Sanae explica que ha entregado todo tipo de denuncias posibles al fiscal general, al Consejo Nacional de Derechos Humanos, al Parlamento, al Ministerio del Interior y a todos los responsables a los que ha podido acceder o enviar una carta. “Nadie nos contesta, ni siquiera nos tienen en cuenta. Cada día nos levantamos sus hermanos y yo con la esperanza de que se ablanden los corazones de los que lo tengan y lo dejen en libertad. A él y a todos los desaparecidos, para que sus familias podamos ser felices”, añade entre lágrimas. “Estamos muertos en vida, mi hijo sufriendo en algún lugar, sus hermanos tristes, y su padre y yo no dejamos de rezar por su vuelta”, afirma.

El joven Amr y el doctor Mohamed al Said Ismail no se conocen de nada, pero desaparecieron en las mismas fechas y por la misma causa: Rabea al Adawiya. El sexagenario médico egipcio abrió las puertas de su clínica privada a todos los heridos del desmantelamiento de la plaza, y eso le costó la libertad, o quizá la vida. El 24 de agosto, la Seguridad Nacional le sacó de su vehículo cuando estaba aparcando cerca de su casa, y se lo llevaron. Eso fue lo que vio Sara, su hija menor, desde el balcón. La última vez que supo algo de su padre.

“Es una persecución sin sentido, nos pasamos los días en las puertas de las cárceles, intentando que nos atiendan. Los que lo hacen, es para decirnos que allí no está mi padre. Él no tenía ninguna relación con la política, ni con los Hermanos Musulmanes. Es un hombre mayor que, con buena fe, atendía a todos los enfermos que le requerían.
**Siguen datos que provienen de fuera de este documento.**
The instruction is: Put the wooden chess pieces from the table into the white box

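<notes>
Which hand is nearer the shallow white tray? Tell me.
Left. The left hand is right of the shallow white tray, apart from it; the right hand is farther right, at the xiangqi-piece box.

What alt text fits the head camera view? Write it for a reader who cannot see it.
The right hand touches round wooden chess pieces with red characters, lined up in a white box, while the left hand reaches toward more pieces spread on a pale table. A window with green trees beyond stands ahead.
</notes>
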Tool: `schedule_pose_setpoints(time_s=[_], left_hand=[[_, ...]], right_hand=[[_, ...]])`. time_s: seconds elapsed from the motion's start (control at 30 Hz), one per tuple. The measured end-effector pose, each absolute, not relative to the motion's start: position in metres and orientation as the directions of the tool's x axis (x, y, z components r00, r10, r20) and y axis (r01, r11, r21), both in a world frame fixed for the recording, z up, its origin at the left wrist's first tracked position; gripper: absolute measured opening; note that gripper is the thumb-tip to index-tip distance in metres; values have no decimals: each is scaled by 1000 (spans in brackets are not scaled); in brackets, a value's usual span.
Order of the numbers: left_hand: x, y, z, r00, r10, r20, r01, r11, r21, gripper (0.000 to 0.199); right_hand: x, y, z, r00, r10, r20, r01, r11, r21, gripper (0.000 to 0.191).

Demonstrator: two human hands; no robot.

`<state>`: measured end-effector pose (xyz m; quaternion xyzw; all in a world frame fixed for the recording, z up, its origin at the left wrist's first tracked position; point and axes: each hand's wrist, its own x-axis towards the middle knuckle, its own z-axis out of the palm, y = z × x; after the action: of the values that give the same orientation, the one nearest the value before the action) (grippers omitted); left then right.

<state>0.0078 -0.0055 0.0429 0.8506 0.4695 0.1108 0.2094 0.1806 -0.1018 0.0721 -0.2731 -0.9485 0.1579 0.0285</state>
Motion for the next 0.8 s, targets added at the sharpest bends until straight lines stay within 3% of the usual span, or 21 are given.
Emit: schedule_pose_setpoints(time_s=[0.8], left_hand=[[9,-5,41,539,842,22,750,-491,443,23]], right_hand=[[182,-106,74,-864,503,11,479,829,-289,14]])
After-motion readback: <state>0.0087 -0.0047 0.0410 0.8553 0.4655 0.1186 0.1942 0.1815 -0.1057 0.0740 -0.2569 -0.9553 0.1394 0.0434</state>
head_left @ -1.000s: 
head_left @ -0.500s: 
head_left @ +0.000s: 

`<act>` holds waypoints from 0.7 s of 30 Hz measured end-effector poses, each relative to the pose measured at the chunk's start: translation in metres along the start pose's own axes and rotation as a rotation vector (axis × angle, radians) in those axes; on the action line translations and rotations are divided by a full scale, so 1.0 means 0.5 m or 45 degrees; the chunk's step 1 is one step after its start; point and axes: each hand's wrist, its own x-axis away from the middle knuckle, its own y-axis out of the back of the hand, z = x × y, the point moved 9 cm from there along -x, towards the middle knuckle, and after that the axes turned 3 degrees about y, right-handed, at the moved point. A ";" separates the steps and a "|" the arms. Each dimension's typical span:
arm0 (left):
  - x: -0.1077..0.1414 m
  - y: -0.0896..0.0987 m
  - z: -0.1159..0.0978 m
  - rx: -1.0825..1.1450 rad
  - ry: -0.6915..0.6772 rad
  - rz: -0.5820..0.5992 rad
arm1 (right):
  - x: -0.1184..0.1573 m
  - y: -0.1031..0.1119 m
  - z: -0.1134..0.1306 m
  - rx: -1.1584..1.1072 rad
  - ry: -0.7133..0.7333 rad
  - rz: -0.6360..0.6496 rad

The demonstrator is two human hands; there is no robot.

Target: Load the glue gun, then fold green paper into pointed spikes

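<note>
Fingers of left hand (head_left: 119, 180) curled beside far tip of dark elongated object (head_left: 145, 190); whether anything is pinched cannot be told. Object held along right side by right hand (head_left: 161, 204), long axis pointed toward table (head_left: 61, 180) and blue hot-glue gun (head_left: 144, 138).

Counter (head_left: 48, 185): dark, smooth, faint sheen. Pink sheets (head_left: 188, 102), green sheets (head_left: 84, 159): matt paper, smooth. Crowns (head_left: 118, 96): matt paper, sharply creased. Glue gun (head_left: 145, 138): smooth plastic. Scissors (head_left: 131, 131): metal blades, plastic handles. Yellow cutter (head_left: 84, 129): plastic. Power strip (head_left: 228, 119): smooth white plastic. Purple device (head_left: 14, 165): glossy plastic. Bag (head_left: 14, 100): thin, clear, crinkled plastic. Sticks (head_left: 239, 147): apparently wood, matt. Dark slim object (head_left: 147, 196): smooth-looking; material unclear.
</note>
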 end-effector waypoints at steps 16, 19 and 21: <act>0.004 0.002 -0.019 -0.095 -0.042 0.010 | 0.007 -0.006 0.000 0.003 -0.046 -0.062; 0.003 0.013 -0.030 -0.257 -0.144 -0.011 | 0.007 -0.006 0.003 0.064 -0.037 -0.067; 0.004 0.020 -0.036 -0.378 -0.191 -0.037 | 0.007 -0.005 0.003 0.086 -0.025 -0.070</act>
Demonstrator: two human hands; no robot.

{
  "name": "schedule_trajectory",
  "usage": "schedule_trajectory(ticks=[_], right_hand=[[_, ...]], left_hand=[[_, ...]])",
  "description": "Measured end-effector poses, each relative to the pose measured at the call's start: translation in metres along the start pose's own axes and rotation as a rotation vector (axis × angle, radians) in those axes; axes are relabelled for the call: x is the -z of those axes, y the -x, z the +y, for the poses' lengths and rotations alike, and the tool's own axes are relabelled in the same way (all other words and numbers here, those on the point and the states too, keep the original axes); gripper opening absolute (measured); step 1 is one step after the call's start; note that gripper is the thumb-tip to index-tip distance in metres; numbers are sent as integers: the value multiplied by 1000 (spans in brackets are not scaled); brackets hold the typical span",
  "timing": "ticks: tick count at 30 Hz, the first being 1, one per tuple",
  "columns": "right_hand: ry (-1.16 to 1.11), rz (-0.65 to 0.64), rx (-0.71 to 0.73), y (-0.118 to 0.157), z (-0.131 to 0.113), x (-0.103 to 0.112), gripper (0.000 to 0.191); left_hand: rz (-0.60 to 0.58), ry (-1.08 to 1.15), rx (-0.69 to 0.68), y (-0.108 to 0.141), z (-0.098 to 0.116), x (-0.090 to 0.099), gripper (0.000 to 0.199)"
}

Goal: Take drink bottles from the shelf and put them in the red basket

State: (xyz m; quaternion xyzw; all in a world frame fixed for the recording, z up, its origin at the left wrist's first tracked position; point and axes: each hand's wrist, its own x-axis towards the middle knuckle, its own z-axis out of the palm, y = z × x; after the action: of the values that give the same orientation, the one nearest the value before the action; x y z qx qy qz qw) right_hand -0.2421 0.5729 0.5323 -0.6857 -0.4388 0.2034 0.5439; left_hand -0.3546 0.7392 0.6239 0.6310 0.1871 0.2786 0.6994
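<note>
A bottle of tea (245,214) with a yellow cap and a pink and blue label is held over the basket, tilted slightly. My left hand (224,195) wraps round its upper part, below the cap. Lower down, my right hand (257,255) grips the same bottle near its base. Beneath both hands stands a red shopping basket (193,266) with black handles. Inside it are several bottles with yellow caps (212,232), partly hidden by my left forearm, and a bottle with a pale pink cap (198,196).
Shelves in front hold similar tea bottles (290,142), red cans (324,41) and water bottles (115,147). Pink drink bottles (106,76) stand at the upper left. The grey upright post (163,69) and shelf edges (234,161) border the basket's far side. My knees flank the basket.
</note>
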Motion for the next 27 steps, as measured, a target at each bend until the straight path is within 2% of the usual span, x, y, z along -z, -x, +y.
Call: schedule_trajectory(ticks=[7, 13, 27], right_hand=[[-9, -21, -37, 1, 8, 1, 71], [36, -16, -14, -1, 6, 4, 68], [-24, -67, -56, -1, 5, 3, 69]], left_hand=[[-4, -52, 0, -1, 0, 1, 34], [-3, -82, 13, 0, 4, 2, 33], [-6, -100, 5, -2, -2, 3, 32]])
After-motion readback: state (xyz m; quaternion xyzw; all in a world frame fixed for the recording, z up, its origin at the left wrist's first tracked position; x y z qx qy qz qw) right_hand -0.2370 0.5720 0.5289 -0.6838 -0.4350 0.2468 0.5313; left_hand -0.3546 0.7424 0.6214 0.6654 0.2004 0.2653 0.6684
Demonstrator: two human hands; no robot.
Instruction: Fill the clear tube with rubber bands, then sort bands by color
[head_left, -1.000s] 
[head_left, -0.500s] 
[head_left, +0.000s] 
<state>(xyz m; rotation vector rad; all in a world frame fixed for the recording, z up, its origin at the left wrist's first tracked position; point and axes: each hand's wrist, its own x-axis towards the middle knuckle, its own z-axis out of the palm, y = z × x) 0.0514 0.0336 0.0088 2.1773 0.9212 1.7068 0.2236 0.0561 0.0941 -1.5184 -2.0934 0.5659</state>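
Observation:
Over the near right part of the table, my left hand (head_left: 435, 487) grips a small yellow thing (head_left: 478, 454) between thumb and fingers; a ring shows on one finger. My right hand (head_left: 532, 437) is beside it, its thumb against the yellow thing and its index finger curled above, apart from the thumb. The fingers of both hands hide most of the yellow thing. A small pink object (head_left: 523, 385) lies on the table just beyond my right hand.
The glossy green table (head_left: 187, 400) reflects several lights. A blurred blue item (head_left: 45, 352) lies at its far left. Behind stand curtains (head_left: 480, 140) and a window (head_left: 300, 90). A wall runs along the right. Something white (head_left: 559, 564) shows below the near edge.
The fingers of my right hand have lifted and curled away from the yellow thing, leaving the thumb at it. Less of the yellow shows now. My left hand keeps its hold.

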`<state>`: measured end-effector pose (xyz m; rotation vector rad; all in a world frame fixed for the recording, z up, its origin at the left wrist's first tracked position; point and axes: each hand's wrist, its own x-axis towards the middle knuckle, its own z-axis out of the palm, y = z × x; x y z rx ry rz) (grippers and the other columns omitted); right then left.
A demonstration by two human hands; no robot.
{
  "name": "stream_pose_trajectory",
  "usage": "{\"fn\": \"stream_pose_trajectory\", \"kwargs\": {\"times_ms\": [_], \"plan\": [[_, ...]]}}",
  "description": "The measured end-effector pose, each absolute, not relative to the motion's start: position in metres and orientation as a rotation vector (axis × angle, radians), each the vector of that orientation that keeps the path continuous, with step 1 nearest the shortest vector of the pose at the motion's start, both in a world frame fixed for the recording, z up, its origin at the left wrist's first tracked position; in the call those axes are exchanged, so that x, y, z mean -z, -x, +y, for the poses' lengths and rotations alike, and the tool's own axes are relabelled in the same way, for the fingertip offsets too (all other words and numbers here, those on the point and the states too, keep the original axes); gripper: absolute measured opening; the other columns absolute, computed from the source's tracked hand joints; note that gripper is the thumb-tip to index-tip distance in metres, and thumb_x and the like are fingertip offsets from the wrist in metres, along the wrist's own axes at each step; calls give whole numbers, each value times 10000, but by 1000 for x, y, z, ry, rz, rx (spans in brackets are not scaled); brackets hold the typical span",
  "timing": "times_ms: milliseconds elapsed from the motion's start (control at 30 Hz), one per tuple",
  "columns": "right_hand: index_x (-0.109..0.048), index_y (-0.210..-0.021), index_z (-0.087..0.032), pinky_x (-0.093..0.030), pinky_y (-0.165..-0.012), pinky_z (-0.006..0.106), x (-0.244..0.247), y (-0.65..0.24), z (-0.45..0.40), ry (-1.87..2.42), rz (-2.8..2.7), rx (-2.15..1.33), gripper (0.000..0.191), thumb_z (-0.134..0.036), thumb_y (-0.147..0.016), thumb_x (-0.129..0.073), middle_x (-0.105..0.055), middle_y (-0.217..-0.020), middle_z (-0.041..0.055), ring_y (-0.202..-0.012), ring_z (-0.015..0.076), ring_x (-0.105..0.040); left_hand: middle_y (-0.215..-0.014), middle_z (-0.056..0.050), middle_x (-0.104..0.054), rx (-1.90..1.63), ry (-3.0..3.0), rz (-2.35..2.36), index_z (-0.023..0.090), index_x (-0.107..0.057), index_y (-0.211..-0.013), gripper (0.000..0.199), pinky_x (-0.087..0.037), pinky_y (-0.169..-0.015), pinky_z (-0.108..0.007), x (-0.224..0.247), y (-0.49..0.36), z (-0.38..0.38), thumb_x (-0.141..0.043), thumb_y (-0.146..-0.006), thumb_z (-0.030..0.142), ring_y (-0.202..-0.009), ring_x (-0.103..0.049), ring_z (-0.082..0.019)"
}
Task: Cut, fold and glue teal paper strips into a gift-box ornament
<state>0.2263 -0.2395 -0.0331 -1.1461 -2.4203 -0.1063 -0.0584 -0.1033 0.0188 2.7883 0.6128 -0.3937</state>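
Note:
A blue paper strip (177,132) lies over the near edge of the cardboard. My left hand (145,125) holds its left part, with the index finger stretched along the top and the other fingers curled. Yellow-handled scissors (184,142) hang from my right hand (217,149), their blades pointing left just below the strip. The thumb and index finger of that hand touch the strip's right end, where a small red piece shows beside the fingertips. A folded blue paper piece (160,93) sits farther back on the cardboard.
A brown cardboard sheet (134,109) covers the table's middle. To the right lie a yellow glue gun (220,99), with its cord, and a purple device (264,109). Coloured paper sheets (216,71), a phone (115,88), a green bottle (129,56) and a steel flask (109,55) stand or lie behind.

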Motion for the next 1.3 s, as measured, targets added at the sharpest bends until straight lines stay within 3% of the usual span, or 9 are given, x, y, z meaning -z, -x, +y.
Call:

Nada más”, dice con mucha convicción Sanae, una de las siete hijas del médico. Lleva tres años tras la pista de su padre, y solo sabe que sigue con vida en algún lugar porque eso dijeron varios presos de la cárcel militar de Al Azouli, de Tora y de Qanater. Simples rumores. Pero desde dentro, nadie les confirma nada. Nadie sabe nada.

Eran las cinco de la madrugada cuando miembros de una de las múltiples fuerzas gubernamentales (aunque enmascarados) irrumpieron en la casa de Abdelsamad, un profesor de física de la Universidad de El Cairo. Sin avisar, ni siquiera tocaron la puerta. No tenían ninguna orden judicial, ni acusación firme alguna. Él estaba sentado en el sofá del enorme salón de su casa, rodeado de dos de sus retoños, los de más edad de los cinco hijos que tiene. Su mujer estaba terminando el rezo matutino. Ni siquiera tenían la luz del amanecer como testigo. Con los gritos y llantos de su esposa e hijos de fondo, le agarraron dos hombres y lo sacaron a la fuerza de su casa hacia la furgoneta blanca que esperaba en medio de la calle con el motor en marcha. Fue el 15 de junio del pasado año, pero su hermano Said lo recuerda todo al detalle. Él también estaba en la casa, porque acababa de volver de la mezquita, donde habían ido los dos a rezar.